» **Data shown**:
------------------------------------
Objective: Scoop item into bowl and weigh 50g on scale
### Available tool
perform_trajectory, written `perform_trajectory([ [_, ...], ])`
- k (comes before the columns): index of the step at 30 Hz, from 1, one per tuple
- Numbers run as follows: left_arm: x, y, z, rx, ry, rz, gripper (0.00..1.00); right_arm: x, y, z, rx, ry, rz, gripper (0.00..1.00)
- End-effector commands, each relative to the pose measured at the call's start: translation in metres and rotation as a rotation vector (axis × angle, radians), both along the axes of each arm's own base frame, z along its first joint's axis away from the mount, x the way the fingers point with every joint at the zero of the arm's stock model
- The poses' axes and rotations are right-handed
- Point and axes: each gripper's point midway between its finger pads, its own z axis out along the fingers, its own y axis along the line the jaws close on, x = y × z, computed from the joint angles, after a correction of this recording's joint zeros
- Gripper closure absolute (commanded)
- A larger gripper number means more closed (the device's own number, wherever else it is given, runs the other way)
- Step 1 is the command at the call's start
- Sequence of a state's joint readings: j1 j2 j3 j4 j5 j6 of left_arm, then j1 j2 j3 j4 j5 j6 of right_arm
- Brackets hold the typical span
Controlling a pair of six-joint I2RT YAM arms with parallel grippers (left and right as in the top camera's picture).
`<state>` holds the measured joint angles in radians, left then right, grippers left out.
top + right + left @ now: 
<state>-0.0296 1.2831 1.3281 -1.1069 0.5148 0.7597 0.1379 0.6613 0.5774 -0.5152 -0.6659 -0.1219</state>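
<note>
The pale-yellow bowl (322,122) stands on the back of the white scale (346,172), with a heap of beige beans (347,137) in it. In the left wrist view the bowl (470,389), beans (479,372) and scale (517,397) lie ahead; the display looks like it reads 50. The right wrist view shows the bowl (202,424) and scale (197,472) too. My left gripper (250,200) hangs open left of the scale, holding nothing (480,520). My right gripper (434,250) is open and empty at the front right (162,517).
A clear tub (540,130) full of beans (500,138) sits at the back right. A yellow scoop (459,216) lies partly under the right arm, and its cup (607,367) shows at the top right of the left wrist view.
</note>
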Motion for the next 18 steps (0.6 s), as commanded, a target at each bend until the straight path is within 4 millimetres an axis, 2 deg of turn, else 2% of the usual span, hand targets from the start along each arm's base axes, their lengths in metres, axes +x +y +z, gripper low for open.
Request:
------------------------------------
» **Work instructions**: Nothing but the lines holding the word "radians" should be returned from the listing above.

» **Answer to this problem**:
- End-effector commands, each relative to the pose measured at the call's start: translation in metres and rotation as a rotation vector (axis × angle, radians), both along the axes of each arm's own base frame, z along its first joint's axis away from the mount, x the way the fingers point with every joint at the zero of the arm's stock model
`<state>` holds the measured joint angles in radians, left then right, grippers left out.

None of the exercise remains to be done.